Managing AWS lambda functions from start to finish with Terraform
AWS lambda functions look deceptively simple. The devil is in the details though. Once you
have written the code and have created a .zip
file, there’s a few more steps to go.
For starters, we need an IAM profile to be defined with appropriate policies allowing the function to access the AWS resources.
To setup the lambda function to be invoked automatically in reaction to another event, we need some more permissions and
references to these resources. Then, we have to create a lambda function in AWS infrastructure and point it to
our .zip
file that we have created above. Everytime, we update this, .zip
, we have to ask AWS lambda to update the
code again. A lot of steps, all ripe for automation.
Automation using AWS CLI/Serverless frameworks - Creating Lambda infrastructure islands
One straight forward, no fuss approach is to use the AWS CLI.
The main problem I think with this approach and using any of the serverless
tools and frameworks out there like apex
, serverless
or zappa
is that they treat the infrastructure of
your lambda functions as islands, rather than being part of your broader AWS infrastructure. The same S3 bucket’s contents
which you want your lambda function to be triggered in reaction to changes in may be the bucket some other non-lambda
application writes to. You want to run your lambda function in the same VPC as your database RDS instance. Needless to say,
there will cross-application infrastructure references.
What follows is a non-production tested suggestion for managing your lambda functions and their infrastructure as part of your global infrastructure as code repository.
Managing lambda functions using Terraform
Consider a lambda function ec2_state_change.
I wrote this for a recent article. The src
directory
has the source of the lambda function which is written in Python.
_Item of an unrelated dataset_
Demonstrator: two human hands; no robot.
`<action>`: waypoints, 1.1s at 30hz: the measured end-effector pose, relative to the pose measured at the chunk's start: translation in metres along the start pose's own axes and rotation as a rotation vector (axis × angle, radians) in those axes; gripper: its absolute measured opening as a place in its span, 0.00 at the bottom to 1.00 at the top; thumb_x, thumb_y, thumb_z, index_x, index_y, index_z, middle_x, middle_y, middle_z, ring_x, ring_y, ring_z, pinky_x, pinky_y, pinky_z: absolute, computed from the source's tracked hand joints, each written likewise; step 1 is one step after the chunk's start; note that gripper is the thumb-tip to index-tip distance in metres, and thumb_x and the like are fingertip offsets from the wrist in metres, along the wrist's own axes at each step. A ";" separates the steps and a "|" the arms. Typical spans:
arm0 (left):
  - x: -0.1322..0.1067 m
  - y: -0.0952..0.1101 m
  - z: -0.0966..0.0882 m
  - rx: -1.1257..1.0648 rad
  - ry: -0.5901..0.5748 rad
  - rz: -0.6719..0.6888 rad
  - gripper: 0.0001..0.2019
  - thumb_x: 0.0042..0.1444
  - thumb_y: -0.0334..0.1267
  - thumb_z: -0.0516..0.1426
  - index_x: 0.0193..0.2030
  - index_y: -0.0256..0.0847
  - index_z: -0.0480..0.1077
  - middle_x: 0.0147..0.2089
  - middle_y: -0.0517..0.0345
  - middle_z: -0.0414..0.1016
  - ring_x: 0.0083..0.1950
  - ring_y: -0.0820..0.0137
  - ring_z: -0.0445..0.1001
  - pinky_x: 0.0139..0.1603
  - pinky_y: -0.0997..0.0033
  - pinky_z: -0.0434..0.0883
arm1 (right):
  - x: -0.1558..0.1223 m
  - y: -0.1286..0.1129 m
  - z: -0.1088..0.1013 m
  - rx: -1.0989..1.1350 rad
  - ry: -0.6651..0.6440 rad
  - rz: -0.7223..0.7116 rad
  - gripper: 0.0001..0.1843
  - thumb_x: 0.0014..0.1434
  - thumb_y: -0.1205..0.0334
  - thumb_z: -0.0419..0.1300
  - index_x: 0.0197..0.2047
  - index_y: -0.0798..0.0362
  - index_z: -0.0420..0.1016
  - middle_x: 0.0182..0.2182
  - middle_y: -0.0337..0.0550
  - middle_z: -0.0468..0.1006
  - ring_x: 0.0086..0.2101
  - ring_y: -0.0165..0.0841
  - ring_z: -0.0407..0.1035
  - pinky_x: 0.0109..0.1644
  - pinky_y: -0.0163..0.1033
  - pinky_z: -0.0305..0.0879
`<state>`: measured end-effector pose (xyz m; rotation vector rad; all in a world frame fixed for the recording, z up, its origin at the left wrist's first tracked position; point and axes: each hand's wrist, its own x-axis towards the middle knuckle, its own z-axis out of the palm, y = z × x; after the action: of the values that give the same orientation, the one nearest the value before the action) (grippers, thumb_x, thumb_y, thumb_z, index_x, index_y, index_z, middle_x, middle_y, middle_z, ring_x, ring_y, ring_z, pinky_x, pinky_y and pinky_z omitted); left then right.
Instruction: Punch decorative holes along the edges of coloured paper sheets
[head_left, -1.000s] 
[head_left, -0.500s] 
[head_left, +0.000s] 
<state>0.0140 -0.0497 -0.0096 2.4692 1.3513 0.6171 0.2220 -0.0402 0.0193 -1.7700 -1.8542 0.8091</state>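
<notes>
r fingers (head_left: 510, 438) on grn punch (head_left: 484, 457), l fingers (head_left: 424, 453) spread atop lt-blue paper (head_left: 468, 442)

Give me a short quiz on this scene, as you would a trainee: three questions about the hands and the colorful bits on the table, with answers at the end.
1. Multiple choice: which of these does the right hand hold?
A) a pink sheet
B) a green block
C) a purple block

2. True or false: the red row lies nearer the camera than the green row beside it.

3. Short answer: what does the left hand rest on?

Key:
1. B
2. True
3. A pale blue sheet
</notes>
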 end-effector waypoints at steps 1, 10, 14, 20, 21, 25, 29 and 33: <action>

To create the lambda function (for the first time) and to
deploy new versions of the code, the following BASH script (there is a PowerShell script too) is run:
!/usr/bin/env bash
set -ex
# Create a .zip of src
pushd src
zip -r ../src.zip *
popd
aws s3 cp src.zip s3://aws-health-notif-demo-lambda-artifacts/ec2-state-change/src.zip
version=$(aws s3api head-object --bucket aws-health-notif-demo-lambda-artifacts --key ec2-state-change/src.zip)
version=$(echo $version | python -c 'import json,sys; obj=json.load(sys.stdin); print(obj["VersionId"])')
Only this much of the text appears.